Она шмыгнула носом, по-прежнему глядя на мертвое тело отца. Арэн не нашел слов утешения, вместо этого взвалил тело на плечо.
– Предадим его воде, – решительно ответил он. Видя, как округлила глаза северянка, пояснил: – Эта участь будет для него лучше, чем стать кормом для дикого зверья. Да и людоеды ходят поблизости. Нельзя, чтобы почтенный Эрб обрел вечные муки, попав в брюхо шарашу.
Немного подумав, девушка согласилась. Они вместе добрели до края утеса, Арэн положил тело на землю и осторожно подтолкнул. Печальный сверток лениво перекатился, сорвался с обрыва. Его встреча с водой ознаменовалась громким всплеском. Девушка всхлипнула, ее плечи поникли и часто задрожали. Арэн прижал Бьери к себе, погладил по спутанным волосам. Другого утешения у дасирийца не было. К тому времени, когда ее слезы высохли, Север окунулся в безлунную ночь.
В шуме волнующегося моря никто из северян не слышал всплеска воды, а Арэн всячески оградил Бьери от расспросов. Если Изначальному будет угодно покарать смертных за то, что сбросили тело в воду без надлежащего прошения и ритуала, то они примут кару. Но поднимать шум в лагере, который только-только зазвенел радостными детскими голосами, Арэн не собирался. Ожидание смерти, напомнил себе дасириец, крепче и страшнее самой смерти.
Тот, кто не знает, крепче спит.
Хани
Наконец-то Берол.
Хани вздохнула полной грудью, как только ступили за ворота.
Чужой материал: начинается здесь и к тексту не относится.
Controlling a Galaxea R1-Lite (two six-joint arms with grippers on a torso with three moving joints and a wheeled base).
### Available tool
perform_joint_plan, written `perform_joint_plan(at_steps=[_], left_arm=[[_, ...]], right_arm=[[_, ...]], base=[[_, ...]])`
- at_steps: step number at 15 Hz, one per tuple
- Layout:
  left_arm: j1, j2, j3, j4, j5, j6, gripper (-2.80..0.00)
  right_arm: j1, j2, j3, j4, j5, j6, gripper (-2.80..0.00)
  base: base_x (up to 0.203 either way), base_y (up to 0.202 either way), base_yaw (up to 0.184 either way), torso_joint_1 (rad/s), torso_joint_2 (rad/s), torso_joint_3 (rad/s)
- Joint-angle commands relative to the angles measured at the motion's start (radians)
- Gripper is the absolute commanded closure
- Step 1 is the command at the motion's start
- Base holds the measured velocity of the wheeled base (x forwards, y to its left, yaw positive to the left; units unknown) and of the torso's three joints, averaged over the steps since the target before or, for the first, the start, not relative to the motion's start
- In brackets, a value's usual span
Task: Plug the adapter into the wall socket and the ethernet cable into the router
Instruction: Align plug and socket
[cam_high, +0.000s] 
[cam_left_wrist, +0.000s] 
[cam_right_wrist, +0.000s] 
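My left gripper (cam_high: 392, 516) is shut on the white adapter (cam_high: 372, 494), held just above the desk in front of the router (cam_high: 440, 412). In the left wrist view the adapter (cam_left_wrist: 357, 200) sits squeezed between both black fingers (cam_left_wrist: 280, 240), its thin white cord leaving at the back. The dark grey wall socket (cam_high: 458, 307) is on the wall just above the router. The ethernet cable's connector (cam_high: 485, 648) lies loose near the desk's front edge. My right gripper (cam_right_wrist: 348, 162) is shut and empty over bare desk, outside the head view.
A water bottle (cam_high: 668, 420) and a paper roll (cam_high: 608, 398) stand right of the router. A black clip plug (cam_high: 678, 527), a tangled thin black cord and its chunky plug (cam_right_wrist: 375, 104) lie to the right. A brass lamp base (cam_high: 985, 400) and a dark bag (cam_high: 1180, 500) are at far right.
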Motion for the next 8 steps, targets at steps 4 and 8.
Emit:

Воздух, крепкий от запахов свежего хлеба и жареного мяса, тянул за нос. И, хоть с ним смешивалась еще и вонь нечистот, этого было недостаточно, чтоб испортить сладкое чувство возвращения.
Солнце еще не поднялось.
Дорога с шамаи и правда заняла куда меньше времени, чем они бы затратили, двигаясь верхом на единственной кобыле. Бурые пустоши в это время были бурыми лишь в названии. Голубой лед покрывал всю низину, которая лежала в чаше между холмами. Воздух звенел в ушах Хани многоголосыми колокольчиками, когда Талах нес ее над просторами, сверкающими в свете дня радужными бликами. Когда приходила оттепель, вода в низине таяла, набиралась глиной и песком из недр земли, отчего долину и прозвали Бурой. Столетние старцы говорили, что когда-то на этом самом месте было озеро, чистое, как слеза, и полное рыбы. Хани помнила лишь грязную гать, поросшую редкими деревцами и ягелем.
Башня Белого шпиля острой иглой пронзала полные снега небеса. Еще с половины пути Хани видела путеводный свет ее вершины: Ярость севера многие годы освещала просторы столицы и окрестных земель.
Город еще дремал. Улицы в Бероле были под стать северному нраву его жителей – прямые, широкие, вымощенные грубым камнем. Дома тесно жались друг к другу, переулки между ними были подчас такими узкими, что и руку не раскинуть. Столица Кельхейма никогда не славилась пышными изваяниями и вычурными статуями. Каменный город молчаливым исполином лежал на заснеженной равнине у подножья горного кряжа, за которым к югу тянулись равнины и леса, а еще дальше начинались земли Горных племен. Здесь знали цену крепкому камню и не тратили его почем зря, укрепляя городскую стену и Бруран – горный замок Белого сьера.
– Здесь и воздух слаще, – произнес Талах, шагая рядом с Хани.
Близнецы сменили обличье, как только до городской стены оставалось несколько сотен шагов.